[[ SUPPLIED MATERIAL open ]]
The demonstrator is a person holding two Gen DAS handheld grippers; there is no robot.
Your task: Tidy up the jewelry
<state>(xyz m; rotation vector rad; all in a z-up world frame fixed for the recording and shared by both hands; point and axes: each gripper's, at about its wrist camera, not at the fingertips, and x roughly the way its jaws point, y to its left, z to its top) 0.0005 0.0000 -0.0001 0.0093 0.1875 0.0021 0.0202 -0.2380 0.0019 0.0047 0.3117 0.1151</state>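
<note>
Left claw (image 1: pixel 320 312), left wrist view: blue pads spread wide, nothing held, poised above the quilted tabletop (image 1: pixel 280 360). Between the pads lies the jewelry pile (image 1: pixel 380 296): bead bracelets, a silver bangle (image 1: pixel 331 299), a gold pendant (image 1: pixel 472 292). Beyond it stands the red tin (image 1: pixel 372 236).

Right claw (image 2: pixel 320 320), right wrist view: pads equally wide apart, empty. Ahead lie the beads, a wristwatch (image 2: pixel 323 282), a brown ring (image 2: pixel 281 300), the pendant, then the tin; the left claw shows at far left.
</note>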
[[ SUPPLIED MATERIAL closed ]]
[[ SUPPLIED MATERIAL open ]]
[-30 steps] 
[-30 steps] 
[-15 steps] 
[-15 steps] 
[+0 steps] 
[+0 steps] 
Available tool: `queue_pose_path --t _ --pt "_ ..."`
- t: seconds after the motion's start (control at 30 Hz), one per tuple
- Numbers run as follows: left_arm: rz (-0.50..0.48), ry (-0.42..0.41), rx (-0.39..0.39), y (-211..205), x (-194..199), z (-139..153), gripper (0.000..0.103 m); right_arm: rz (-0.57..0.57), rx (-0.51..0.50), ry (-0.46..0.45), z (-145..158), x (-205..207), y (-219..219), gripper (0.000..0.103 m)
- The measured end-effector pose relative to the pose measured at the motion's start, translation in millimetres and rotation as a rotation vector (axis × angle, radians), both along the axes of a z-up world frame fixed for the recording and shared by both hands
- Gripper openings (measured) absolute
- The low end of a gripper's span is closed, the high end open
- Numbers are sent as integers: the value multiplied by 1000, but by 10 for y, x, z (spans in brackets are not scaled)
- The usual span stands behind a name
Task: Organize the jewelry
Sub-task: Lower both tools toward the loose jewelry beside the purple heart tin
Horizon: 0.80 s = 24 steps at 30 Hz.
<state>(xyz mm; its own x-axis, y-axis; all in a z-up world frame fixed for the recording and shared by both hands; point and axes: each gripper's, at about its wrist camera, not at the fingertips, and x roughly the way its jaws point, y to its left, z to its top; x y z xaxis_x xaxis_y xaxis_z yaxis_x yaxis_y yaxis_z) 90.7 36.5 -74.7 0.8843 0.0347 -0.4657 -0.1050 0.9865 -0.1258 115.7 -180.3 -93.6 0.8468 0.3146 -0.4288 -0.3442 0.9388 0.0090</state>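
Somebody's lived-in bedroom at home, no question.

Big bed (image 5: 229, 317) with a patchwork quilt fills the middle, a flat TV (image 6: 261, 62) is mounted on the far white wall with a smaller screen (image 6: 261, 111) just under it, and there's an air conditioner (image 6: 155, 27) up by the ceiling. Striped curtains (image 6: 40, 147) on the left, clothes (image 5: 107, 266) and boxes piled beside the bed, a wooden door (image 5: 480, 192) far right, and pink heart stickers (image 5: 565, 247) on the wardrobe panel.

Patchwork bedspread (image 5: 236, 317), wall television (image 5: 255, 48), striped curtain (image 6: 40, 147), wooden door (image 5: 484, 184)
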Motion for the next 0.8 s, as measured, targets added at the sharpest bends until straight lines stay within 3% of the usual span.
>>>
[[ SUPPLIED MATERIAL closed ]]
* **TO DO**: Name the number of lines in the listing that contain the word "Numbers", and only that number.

* **TASK RESPONSE**: 2